Be careful with retrying non-idempotent operations. If you did not receive a response – it does not guarantee that the action had not been taken.
Never trust external services. If you depend on 5 services, and each of them has 99% SLA – you can’t guarantee more than 0,995 = 95% of availability. It means you could be offline for 18 days a year.
Reproducing a tricky bug is usually harder than fixing it. The most severe outages happen when we don’t have enough evidence to understand what’s going on. It is important to retrospect the incidents and improve monitoring to get the clues faster and separate the reasons from the consequences. However, it should not lead to endless noise of meaningless alerts.
In general, it is very useful to have a tool to get all the logs for a particular request from multiple servers and microservices.
And obviously it makes sense to track the basic metrics (Apdex score, throughput, response time etc) from all the services on the single dashboard.
Imagine you suddenly got a queue of 1000 requests that should be processed by 20 workers. An average request takes 100ms and you have a circuit breaker with 500ms timeout. Unfortunately it means that 900 requests will fail with a timeout.
Sometimes it’s easier to adjust the circuit breaker settings than to balance the capacities in realtime, but in general you should have enough evidence to track down bottlenecks and adjust the auto-scaling accordingly.
It is worth to mention that adding more resources to a group might have negative impact due to resource contention – it is good to know the optimal ratios.
Small servers are good for smooth capacity curves and precise scaling, whereas big servers are more efficient in terms of load balancing, monitoring and latency for heavy computations. Every service has its own optimal setup, and it makes no sense to pay for better CPU if you are bound to network or SSD performance.
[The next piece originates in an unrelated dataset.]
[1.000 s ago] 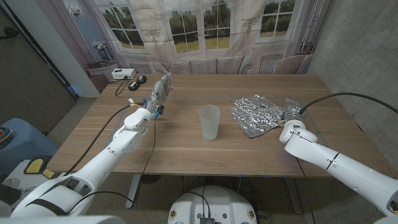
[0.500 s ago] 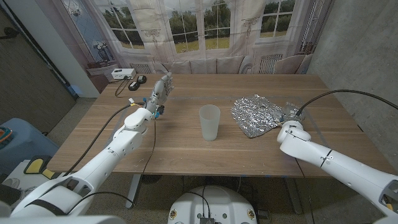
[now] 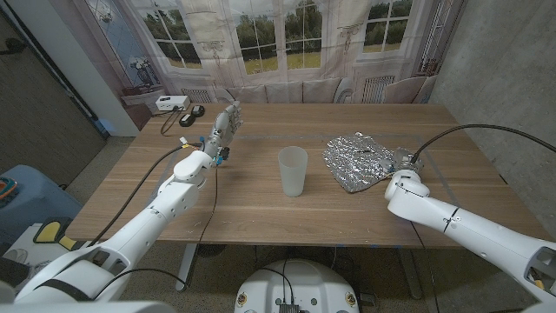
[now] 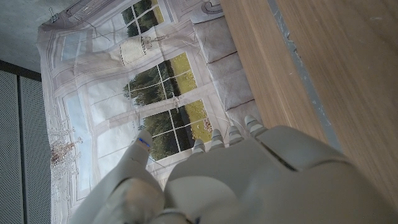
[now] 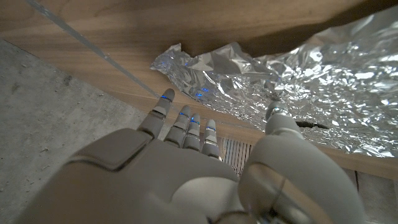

Obviously, spawning a new server should be a trivial automated operation. Killing a server should not have any negative impact – you should not lose any data (including logs). It is relatively simple to achieve this with “share-nothing” approach. The logs could be sent to a central location in realtime.
It is also good to automate the routine operations like deployment (without any SSH!) and to make the configuration as dynamic as possible to avoid frequent restarts.
The recipes should not expect the servers of one group to have the same configuration. They should not stick to parameters like CPU count or amount of RAM – you might need to spawn a new server with a different configuration in case of emergency.
Deployment is usually easier than rollback, but there should always be a plan B. First of all, avoid irreversible migrations and massive changes that cause downtime. The old code should keep working after applying the new migrations. If it is not possible – rather break the change apart and split it to several releases.
Feature flags are very useful to enable features one by one for a particular group of users. Keep them in configuration to disable a particular feature and partially degrade the service if something suddenly goes wrong.
Obviously, it should be possible to deploy or rollback some services separately. This article is not about continuous delivery, microservices or service oriented architectures, but the system is expected to consist of some independent blocks with well-defined interconnections and separate release cycles. If you change some API at one side – don’t forget to provide the fallback unless all the dependencies get updated. But it should not lead to a hell of “fallback chains” – don’t forget to remove the deprecated stuff and keep the “fallback window” as short as possible (according to the release cycle).
- Sam Newman, “Building Microservices”, O’Reilly Media, 2015.
- John Allspaw, “The Art of Capacity Planning”, O’Reilly Media, 2008.
- Cal Henderson, “Building Scalable Web Sites”, O’Reilly Media, 2006.